The clanging of metal doors had become torture. When I asked to leave, I was told: “Wait”; for days I was told “Wait”. They had a diabolical system of destroying you morally and physically, grinding your nerves and your body. At one point I got glandular TB. At the same time, my hands were cracked to the bone from the dirt and cold. Nevertheless, I made a superhuman effort to pray in the prayer position every time. Not a day went by that I didn’t hold the Liturgy. With the help of the planters (common law prisoners) I was given a bottle of tonic wine as medicine. I had the antimension sewn on the back of my shirt. The chalice was a medicine chest made of consecrated ebonite. One night, on the 7th of February, I had a distressing dream. I dreamt of my dead mother in the parish house where I was born. She was surrounded by flowers, and when I stepped forward to kiss her hand, I found my feet on the cold cement of the cell. The dream disturbed me because I don’t usually remember dreams. At 10 o’clock the window opened and a Securitate officer in charge of me said: “Iovan Silviu, pack your bags!
– Why?
– They put me in cell number 26 on the first floor, with heat and glass. I looked like a hunted dog that had escaped from a cave. That same week, Dr. Shoferman from the prison hospital came and, seeing the state I was in, asked the doctor and the health officer of Galati prison: “Did you give him any care? The answer was: “No!” “Then why didn’t you shoot him? Take him in the next van to Văcărești”. When the first van arrived, it said: “Cinema Caravan”, they put chains on my legs and handcuffs on my hands, and I was taken to the station lying on the floor. There I heard them telling people that they had to load potatoes into the wagons. In Văcărești I was met by Doctor Shoferman and Doctor Blidaru, the son of a priest. They looked after me and cured me. When the Russians were reconciled with the Americans, I had the right to write home, to call someone to talk to.
– Who did you call?
– I called my mother. On 28 August, when the speaker was due, I waited anxiously for her. I was surprised when my father arrived. Without saying “kiss my hand”, I asked him why my mother hadn’t come. He replied that she will come next time. I shouted, “Why are you telling me this? My mother would come even if she was sick on a stretcher. What happened on the 7th of February?” My father was surprised and started to cry. “Who told you?” “I dreamt on the 7th of February that she was dead. I think she reached out her hand to the Mother of God and asked her to take care of her baby,” I said with tears in my eyes. My poor father fell crumpled on the wire fence and whispered to me, “I broke my mourning, had a glass of wine to take courage, but I see you know”.
– The dream!
– Also in Văcărești, before I was transferred to Jilava, where it was a transit prison, I experienced a moment of exaltation. At Easter, with great difficulty, I managed to persuade the Roman Catholic parish priest of Iași, Xaveriu, who had died in prison, and the Greek Catholic Father Nicolae Opriș, former parish priest of Bonțida-Cluj, to celebrate Liturgy together, since we were prisoners of all confessions. Holy objects were used, according to what was possible in the harsh conditions of the prison. Everything went well until the moment of consecration, i.e. the epiclesis (the call of the Holy Spirit to prepare the gifts), when the romano-catholic priest hesitated to consecrate. I urged him to consider that we were at a crossroads in our lives, to go beyond confessionalism, and he finally received the sacraments.
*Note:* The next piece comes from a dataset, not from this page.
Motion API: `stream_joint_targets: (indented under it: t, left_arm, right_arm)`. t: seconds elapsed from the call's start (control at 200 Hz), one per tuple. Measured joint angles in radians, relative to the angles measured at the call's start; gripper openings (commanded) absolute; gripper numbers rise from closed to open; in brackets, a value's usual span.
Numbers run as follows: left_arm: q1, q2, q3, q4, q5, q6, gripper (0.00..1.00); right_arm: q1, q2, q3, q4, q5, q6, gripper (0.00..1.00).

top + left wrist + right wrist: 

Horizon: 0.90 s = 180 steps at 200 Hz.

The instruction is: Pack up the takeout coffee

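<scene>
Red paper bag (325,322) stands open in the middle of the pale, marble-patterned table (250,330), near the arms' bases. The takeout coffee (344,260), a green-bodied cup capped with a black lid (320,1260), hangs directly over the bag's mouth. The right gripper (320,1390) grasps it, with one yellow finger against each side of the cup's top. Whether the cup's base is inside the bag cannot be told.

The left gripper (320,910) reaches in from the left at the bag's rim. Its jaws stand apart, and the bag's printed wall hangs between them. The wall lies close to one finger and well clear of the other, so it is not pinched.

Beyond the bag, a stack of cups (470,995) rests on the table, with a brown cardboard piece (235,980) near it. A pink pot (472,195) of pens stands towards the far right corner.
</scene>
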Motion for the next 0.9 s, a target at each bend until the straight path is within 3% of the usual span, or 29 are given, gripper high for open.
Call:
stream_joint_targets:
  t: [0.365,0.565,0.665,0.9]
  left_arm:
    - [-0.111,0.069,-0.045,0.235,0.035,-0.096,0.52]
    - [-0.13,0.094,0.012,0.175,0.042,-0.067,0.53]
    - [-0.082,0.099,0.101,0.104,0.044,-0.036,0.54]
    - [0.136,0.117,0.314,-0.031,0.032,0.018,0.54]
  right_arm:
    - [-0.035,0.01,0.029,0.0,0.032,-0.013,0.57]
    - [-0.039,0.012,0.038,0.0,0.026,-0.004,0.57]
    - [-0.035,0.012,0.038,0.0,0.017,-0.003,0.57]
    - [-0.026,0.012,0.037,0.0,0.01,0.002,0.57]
For me it was a moment of sublime happiness, I even told them that there, closed within the walls, we had succeeded in bringing about the union of the three confessions. This was followed by the communion of all the prisoners in an atmosphere of Christian ecstasy.
– What followed?
– From Văcărești I was transferred to Jilava prison, a transit prison, where, as in all prisons with prisoners sentenced to long terms of imprisonment, a diabolical, perverse attempt is made to corrupt you morally, to force you to deny your convictions, to betray you, to admit that they are the ones who are right. They took me to a cell next to the mortuary where death row inmates were held, those awaiting their end. There I experienced moments of horror. I had the impression of being trapped in a tomb. The ventilation was in a third room and the humidity was so high that I never managed to dry my towel or handkerchief. Maybe that’s why they call it Jilava, because of the pain I felt in my bones.
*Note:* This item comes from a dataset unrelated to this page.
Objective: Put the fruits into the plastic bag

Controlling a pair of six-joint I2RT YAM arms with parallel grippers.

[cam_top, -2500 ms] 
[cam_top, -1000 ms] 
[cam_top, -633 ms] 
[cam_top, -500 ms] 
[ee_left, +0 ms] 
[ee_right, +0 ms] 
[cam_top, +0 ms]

– It was the most appropriate name.
– I was shocked and deeply impressed that next to me a condemned man (political prisoner) was trying to escape. In desperation, he dug with his hands in the cell and the earth, that later carried with him, hidden under his clothes, outside to the tin can. The poor man thought no one could see him, but the guard knew all about it and let him go on, until one day another political prisoner told him in Morse code to stop struggling because he had been discovered and they were having fun at his expense. They soon executed him by firing squad in Peach Valley.
– Did anything unusual happen to you there?
– There, in Jilava, I experienced the most intense feeling of being a priest. One day I was taken to the smithy to be transferred to Gherla. They laid me on the floor, on my back, worse than an animal, and, as common prisoners, convicted of murder, rape, robbery, they threw us chains to pick us up. I confess that the moment I put my hand on the chain, I shunned the common law prisoners, worshiped it and kissed it, thinking of St. Paul the Apostle, and considered it a test of faith in God. I admit that I did not make a good choice of chain. Instead of a thicker and longer one, I chose a shorter and lighter one, which did not allow me to move freely. They grabbed me and put my foot on the anvil to secure my rivets, and when they struck they didn’t care that the metal bit into the living flesh of my legs; the marks are still visible today. They lifted me up and put handcuffs on my hands, they called them “American handcuffs”, they had the peculiarity of tightening automatically the moment you moved your hand, causing terrible pain.
– How did you manage?
– Equipped with leg chains and handcuffs, I walked back from the blacksmith’s shop to my cell, humiliated and cursed: “Move, you bandit! Halfway between the smithy and the cell, worried about not losing my balance because of the shortness of the chain and the pain, especially as my legs were bleeding, I was unaware that someone was coming from behind, and suddenly I felt a boot kick in my lumbar region, a blow delivered with thirst and full force, accompanied by a nasty curse about my mom. I was off balance, but I didn’t fall. Then I felt the miracle in that I straightened up and while I was in a state of swaying, I exclaimed: “May the Lord God and Saviour Jesus Christ forgive you, spiritual son by name, and blot out all your sins, including this one, and I, the unworthy priest confessor, with the power given to me, forgive you and absolve you of all your sins in the name of the Father, the Son and the Holy Spirit”. At that moment I really knew that I was a Christian and a priest, and I made the defrocking with all my heart. The one who had hit me was immediately silent and stepped aside, frightened by my gesture. My cellmates urged me to report him because he had no right to hit a wounded man, a man in chains and handcuffs. I didn’t accept. I told them I couldn’t forgive and complain at the same time. The perpetrator was a guard I didn’t know and I didn’t care who he was.
– Did you stay in Jilava?
– From Jilava, after they had put chains on my legs and handcuffs on my hands, without telling us the route and destination, I was put in a van and taken, along with other political prisoners sentenced to long terms, to Gherla Prison, a 365-room prison built by Maria Tereza. As we got off the van, we were greeted with the usual boos and jeers: “Why didn’t you do your job, you bandit, so you wouldn’t end up here?”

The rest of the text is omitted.